12 Laws of Fat-Burning Training – Rule 3
Is a calorie truly a calorie? Not always, because different types of calories can affect your body and your results differently. Dietary fat, for example, is more “fattening” than protein or carbs because it’s less likely to be used to build your body. Granted, carbs can potentially make you fat, but they also directly fuel your training.
Protein? That’s a no-brainer: It builds muscle. Fat does neither, but it isn’t useless; moderate amounts of it support vitamin absorption and help manufacture hormones. But if you’re trying to get ripped, you must minimize your consumption of fat. Protein, on the other hand, not only adds to your muscle – key in boosting the metabolism – but actually increases your metabolism more directly.
The body burns more calories processing protein than it burns to process carbs or fat, known as the thermic effect of food. That’s the main reason diets that include a lot of protein result in greater fat loss than low-protein diets, even when both diets contain the same amount of calories.

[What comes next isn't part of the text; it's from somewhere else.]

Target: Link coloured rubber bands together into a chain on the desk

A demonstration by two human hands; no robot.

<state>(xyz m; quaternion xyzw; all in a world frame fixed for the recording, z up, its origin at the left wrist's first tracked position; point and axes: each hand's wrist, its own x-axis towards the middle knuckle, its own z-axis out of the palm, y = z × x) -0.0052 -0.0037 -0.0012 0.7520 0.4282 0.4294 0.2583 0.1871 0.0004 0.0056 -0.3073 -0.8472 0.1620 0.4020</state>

Do This: We can’t harp on this advice too much: Eat at least 1 gram of protein per pound of bodyweight every day. Your major protein sources should be lean meats (chicken, steak, turkey breast, tuna), egg whites (the yolks contain the fat, so discard most of them when you’re trying to lose fat), protein powder (whey or casein) and low-fat cottage cheese. As for fat, limit it to 20%-30% of your total daily caloric intake.